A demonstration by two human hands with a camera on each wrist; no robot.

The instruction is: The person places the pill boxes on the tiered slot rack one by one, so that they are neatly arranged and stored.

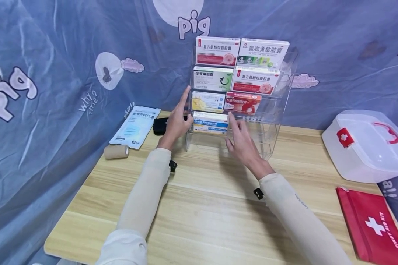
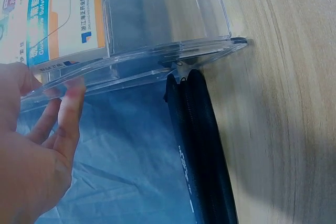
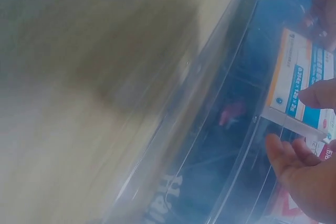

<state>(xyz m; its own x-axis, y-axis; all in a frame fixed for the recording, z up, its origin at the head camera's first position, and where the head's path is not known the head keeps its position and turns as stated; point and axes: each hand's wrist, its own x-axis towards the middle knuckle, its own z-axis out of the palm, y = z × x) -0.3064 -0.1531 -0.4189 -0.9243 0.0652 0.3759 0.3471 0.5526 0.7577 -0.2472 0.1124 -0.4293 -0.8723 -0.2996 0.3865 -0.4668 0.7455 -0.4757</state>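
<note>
A clear acrylic tiered rack (image 1: 275, 121) holds several medicine boxes in rows. In its lowest filled row is a blue-and-white box of capsules (image 1: 210, 123), labelled glucosamine sulfate in the left wrist view. My left hand (image 1: 177, 125) is at the rack's left side, its extended fingers (image 2: 68, 119) along the outside of the side panel and its thumb near the box's left end. At the box's right end is my right hand (image 1: 243, 145), with loosely extended fingers (image 3: 283, 156) beside the end face. The right thumb (image 3: 317, 95) overlaps the box's front in the right wrist view.
Left of the rack lie a black zip case (image 1: 160, 126), a packet of masks (image 1: 135, 127) and a tan bandage roll (image 1: 116, 151). A white first-aid box (image 1: 361, 151) and a red first-aid pouch (image 1: 368, 224) are at the right. A blue patterned cloth (image 1: 146, 44) hangs behind.
</note>
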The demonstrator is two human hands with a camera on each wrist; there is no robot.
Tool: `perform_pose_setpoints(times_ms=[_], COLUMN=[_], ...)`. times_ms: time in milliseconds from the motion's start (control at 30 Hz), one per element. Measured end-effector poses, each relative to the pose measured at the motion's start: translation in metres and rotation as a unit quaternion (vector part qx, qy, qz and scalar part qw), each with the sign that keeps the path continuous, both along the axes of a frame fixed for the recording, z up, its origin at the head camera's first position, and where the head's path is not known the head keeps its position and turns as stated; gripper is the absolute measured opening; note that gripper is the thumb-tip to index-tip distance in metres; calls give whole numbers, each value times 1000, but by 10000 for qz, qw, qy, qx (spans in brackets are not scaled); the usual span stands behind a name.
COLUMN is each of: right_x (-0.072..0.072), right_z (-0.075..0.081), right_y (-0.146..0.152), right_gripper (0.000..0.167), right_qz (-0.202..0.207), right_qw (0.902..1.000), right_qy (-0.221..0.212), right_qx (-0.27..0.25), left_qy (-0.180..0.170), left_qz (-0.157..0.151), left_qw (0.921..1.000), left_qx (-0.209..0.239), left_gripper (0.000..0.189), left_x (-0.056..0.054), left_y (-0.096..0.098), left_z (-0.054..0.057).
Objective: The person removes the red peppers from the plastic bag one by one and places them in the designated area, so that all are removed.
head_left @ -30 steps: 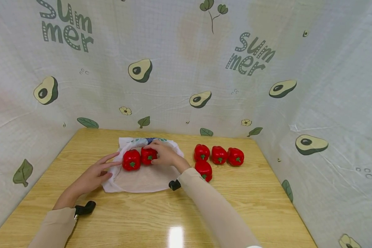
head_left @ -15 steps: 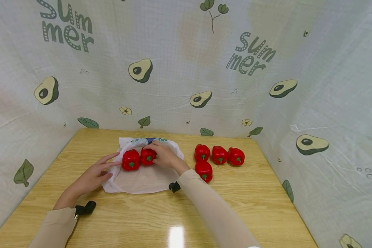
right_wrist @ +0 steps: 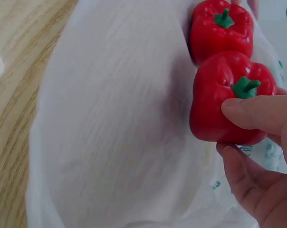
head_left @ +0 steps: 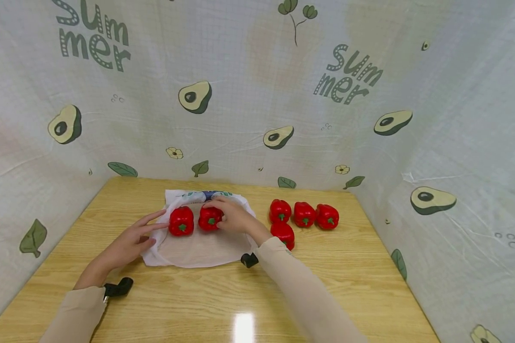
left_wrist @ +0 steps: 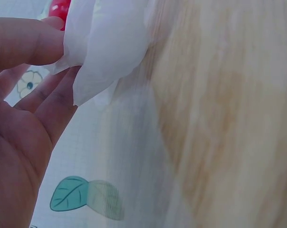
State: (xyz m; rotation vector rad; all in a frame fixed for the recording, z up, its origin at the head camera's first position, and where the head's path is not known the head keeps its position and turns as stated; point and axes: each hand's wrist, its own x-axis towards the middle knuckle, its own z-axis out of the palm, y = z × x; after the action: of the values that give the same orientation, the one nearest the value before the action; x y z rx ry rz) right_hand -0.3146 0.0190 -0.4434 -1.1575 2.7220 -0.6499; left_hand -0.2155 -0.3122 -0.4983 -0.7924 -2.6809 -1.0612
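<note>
A white plastic bag [head_left: 197, 252] lies spread on the table with its mouth held wide. My left hand [head_left: 130, 244] pinches its left edge, and the thin white film [left_wrist: 110, 42] passes between thumb and fingers in the left wrist view. One red bell pepper [head_left: 181, 221] with a green stem rests in the bag close to the left fingertips. Beside it, my right hand [head_left: 236, 216] grips a second red bell pepper [right_wrist: 217, 111], thumb on its front and fingers around its side and underneath. That pepper's far side is hidden.
Right of the bag several more red bell peppers [head_left: 303, 214] stand grouped on the wooden table [head_left: 189, 305]; my right sleeve partly covers the nearest one [head_left: 283, 233]. A printed white cloth [head_left: 236, 157] hangs behind and along both sides.
The right hand has shifted slightly to the right with its bell pepper, widening the gap to the other one. The left hand stays at the bag's edge.
</note>
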Motion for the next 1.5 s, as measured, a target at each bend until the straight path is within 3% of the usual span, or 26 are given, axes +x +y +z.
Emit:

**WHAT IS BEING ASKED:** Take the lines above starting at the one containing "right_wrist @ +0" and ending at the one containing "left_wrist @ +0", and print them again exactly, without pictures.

**SOLUTION TO THIS TASK:**
right_wrist @ +0 steps: 
head_left @ +0 steps: 
left_wrist @ +0 steps: 

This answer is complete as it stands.